- About this task
With the pictures left out, restate exactly the part below that opens with the line containing "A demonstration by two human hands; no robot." and closes with the line containing "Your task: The".

━━ Information

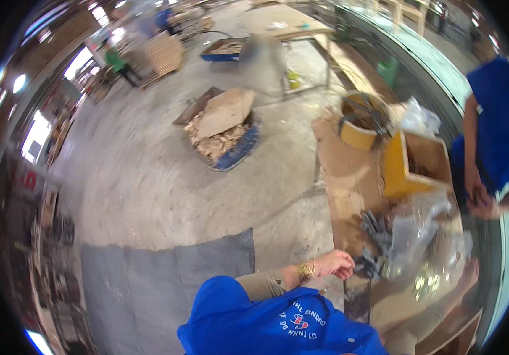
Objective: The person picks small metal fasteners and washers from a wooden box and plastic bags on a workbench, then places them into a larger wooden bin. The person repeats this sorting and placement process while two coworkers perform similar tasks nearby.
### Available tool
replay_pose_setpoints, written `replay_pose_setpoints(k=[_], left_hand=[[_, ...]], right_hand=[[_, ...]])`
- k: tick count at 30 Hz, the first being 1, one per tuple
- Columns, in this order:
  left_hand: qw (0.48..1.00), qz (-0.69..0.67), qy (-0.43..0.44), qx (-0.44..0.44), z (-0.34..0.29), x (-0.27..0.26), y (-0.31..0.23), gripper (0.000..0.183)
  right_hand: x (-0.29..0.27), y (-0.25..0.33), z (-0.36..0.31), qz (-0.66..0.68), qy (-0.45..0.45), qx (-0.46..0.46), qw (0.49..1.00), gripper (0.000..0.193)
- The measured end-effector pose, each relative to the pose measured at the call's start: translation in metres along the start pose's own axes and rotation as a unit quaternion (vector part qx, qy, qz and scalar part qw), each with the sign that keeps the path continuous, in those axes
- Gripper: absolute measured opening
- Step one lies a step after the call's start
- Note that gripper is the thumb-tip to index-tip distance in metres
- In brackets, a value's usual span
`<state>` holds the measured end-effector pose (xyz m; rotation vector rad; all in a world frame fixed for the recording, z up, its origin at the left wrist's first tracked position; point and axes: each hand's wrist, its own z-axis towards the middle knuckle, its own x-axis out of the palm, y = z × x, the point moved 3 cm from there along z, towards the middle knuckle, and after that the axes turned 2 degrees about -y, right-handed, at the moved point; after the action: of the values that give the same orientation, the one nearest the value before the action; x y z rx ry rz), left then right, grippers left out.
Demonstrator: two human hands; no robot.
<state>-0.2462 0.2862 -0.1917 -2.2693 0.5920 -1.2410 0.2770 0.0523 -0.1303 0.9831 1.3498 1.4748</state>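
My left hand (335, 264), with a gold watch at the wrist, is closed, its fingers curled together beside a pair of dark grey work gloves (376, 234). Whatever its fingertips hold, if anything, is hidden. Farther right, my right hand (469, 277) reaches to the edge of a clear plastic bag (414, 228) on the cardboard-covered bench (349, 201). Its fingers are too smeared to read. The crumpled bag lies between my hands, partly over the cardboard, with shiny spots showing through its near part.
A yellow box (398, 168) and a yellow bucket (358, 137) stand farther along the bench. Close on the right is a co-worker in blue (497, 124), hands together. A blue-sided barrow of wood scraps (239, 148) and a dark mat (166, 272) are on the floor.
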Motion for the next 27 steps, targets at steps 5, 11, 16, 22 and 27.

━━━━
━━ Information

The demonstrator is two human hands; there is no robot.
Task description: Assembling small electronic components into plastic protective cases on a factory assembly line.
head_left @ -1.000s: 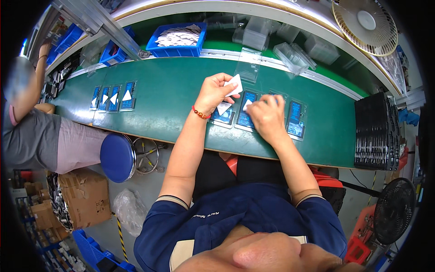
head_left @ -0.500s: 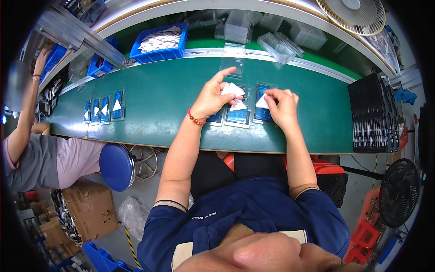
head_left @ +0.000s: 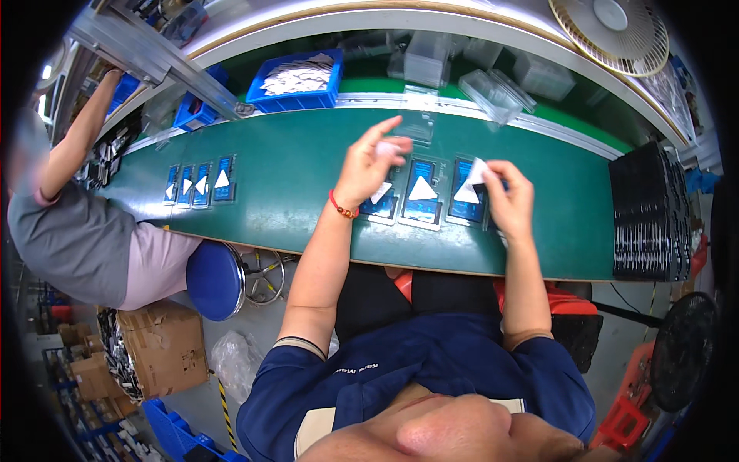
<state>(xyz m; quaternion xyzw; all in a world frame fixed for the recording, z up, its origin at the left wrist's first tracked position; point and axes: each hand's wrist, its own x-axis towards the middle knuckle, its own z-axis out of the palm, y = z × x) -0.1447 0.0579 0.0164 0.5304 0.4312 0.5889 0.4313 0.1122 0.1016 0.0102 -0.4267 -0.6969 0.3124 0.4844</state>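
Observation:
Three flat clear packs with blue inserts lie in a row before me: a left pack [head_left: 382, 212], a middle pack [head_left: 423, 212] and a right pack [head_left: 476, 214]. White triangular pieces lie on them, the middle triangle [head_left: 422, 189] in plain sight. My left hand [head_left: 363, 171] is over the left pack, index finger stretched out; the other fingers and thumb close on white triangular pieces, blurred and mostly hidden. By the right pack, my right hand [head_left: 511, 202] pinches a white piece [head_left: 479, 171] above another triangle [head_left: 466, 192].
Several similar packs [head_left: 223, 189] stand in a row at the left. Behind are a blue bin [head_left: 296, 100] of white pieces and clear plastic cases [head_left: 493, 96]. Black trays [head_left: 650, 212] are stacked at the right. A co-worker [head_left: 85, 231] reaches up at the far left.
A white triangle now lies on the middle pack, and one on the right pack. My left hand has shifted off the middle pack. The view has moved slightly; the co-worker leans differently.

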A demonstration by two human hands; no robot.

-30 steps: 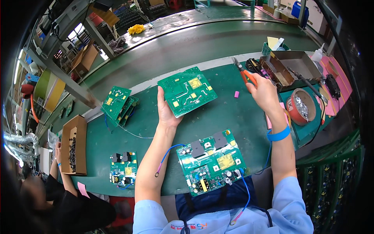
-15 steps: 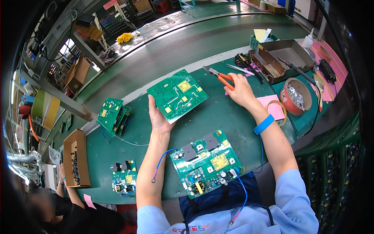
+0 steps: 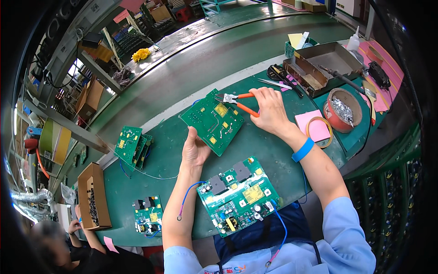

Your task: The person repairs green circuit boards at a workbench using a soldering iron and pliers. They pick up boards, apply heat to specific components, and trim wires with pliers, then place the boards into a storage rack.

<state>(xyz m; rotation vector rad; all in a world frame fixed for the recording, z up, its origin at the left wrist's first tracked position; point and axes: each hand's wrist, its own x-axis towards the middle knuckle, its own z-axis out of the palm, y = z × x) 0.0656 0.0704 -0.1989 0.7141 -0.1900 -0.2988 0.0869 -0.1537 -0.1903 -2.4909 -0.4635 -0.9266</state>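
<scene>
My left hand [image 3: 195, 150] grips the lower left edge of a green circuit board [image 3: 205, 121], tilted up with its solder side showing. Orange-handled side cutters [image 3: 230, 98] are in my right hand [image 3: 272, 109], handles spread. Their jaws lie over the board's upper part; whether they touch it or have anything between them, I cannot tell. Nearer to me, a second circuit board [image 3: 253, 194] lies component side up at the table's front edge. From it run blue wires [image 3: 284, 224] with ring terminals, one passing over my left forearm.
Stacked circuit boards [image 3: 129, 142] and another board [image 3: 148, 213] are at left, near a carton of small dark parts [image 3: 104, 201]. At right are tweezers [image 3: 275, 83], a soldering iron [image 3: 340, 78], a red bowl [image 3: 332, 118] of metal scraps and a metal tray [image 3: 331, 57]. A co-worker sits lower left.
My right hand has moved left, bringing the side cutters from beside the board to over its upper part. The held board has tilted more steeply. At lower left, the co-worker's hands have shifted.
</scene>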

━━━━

- Exercise response
A demonstration by two human hands; no robot.

-30 steps: 
-15 steps: 
+0 steps: 

Your task: The person repairs green circuit boards at a workbench using a soldering iron and pliers. They pick up boards, apply heat to specific components, and trim wires with pliers, then place the boards into a storage rack.

That is the complete answer.